### WHAT YOU HAVE TO DO
Copy out every line below without alteration.

-------------------------

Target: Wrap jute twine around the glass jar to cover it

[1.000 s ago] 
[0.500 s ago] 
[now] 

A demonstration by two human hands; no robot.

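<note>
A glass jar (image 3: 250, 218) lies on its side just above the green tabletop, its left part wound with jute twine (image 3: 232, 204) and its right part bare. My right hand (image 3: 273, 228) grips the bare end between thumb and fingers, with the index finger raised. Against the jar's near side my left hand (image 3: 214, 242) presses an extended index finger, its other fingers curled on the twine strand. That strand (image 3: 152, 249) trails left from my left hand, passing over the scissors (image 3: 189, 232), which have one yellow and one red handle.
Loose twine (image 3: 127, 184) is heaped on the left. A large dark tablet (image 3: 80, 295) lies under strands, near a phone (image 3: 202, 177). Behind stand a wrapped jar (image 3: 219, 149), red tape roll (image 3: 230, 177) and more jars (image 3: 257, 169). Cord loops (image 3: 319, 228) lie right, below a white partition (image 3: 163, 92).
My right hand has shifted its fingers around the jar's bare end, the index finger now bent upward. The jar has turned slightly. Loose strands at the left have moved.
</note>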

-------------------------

### TASK RESULT
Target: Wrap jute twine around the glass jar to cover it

[1.000 s ago] 
[0.500 s ago] 
[now] 

A demonstration by two human hands; no robot.

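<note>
A glass jar (image 3: 250, 218) lies on its side just above the green tabletop, its left part wound with jute twine (image 3: 232, 204) and its right part bare. My right hand (image 3: 273, 228) grips the bare end between thumb and fingers, with the index finger raised. Against the jar's near side my left hand (image 3: 214, 242) presses an extended index finger, its other fingers curled on the twine strand. That strand (image 3: 152, 249) trails left from my left hand, passing over the scissors (image 3: 189, 232), which have one yellow and one red handle.
Loose twine (image 3: 127, 184) is heaped on the left. A large dark tablet (image 3: 80, 295) lies under strands, near a phone (image 3: 202, 177). Behind stand a wrapped jar (image 3: 219, 149), red tape roll (image 3: 230, 177) and more jars (image 3: 257, 169). Cord loops (image 3: 319, 228) lie right, below a white partition (image 3: 163, 92).
My right hand has shifted its fingers around the jar's bare end, the index finger now bent upward. The jar has turned slightly. Loose strands at the left have moved.
</note>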

The answer has been given in full.